Detecting elevated H3K27me3 in colon tumor samples.
(A) Comparing distributions of counts for H3K27me3 in tumor (left) and normal (right) colon tissue. Tumor tissue appears to have globally elevated H3K27me3, as shown by the heavier tail in the histogram of counts, corresponding to a greater number of non-zero PBS values (inset). (B) Schematic describing a PBS-based differential analysis of two datasets. The output of the differential analysis is a histogram of the differences in PBS between the two datasets, as shown at the bottom. (C) Histograms summarizing a PBS-based differential analysis of H3K27me3 PBS between tumor and normal colon tissue. Plots are facetted based on overlap with a region of hypomethylated DNA (hypomethylated block). (D) Histograms describing a PBS-based differential analysis of H3K27me3 between tumor and normal colon tissue in hypomethylated blocks (right-hand facet in (C)). Plots are facetted based on overlap with euchromatin or heterochromatin, as defined by Hi-C. The increase in H3K27me3 in tumor tissue is more pronounced in regions of euchromatin that overlap hypomethylated tumor DNA. Hypomethylated tumor DNA is defined as a 5 kB bin with methylation levels lower than those of normal tissue [24].
Fig 5.
Combining DiffBind with a PBS-based differential analysis.

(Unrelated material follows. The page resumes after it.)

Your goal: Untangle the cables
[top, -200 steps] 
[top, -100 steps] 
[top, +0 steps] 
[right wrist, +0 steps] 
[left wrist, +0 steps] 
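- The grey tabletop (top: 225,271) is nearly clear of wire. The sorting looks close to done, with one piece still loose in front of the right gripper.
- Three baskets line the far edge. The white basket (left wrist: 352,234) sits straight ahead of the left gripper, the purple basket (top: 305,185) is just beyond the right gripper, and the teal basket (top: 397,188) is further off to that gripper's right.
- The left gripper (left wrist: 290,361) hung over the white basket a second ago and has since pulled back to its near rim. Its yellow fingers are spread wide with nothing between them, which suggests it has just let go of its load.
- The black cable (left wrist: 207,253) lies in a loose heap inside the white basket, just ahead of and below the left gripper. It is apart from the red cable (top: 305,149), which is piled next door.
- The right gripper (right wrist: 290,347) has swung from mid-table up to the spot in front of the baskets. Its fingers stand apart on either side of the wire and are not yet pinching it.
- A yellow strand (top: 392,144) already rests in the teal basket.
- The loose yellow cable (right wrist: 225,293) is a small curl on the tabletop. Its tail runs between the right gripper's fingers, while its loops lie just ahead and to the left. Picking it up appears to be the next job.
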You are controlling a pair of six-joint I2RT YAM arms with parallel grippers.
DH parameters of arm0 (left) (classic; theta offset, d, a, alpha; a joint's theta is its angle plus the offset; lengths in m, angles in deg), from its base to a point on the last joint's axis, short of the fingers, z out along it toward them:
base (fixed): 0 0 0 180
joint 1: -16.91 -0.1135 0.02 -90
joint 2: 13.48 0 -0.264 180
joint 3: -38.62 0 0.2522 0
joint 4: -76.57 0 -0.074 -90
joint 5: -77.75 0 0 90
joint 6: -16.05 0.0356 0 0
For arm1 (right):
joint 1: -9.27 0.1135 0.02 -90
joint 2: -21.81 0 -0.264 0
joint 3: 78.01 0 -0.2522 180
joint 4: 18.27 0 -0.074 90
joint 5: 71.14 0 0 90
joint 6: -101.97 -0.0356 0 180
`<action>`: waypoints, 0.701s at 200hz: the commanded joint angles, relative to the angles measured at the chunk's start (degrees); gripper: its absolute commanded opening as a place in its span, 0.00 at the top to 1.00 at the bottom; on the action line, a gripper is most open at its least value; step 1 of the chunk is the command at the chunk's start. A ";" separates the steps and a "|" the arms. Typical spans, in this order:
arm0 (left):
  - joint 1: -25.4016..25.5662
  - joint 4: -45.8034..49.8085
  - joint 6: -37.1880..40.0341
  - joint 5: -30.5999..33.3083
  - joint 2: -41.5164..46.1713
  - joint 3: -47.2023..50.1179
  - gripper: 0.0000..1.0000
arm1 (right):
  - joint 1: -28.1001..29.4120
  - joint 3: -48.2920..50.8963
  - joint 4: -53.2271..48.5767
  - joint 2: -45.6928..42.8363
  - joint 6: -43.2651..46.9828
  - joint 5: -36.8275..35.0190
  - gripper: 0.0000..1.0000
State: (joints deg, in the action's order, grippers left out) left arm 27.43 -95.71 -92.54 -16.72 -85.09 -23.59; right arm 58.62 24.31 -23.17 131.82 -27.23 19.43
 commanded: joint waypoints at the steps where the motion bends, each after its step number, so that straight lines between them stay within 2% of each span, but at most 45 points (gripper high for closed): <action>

(A) Volcano plot showing significantly differentially bound regions in tissue samples from two ENTEx donors (gray). Yellow highlighted points indicate regions enriched in donor 2 that also overlap with bins that have a difference in PBS > 0.9. Values have been randomly downsampled to 10000 points to facilitate visualizing trends. (B) Comparison between top GO terms for a DiffBind-based differential analysis (left) and a combined DiffBind and PBS-based analysis (right). Terms explicitly relating to immune system processes are highlighted in orange. The FDR-adjusted p values in the right panel are greater (less significant) than those in the left panel due to the smaller number of input genes.
Fig 6.
S-LDSC using PBS-based annotations.
S-LDSC results describing phenotypic enrichments of H3K27ac annotations for a representative immune cell type (CD25+ T cell), two small intestine samples from two different ENTEx donors, and a representative gastrointestinal sample (transverse colon, or colon TV). The enrichment pattern for phenotypes in donor 2 H3K27ac more closely matches that of the CD25+ T cells, whereas the enrichment pattern for donor 1 more closely matches that of transverse colon.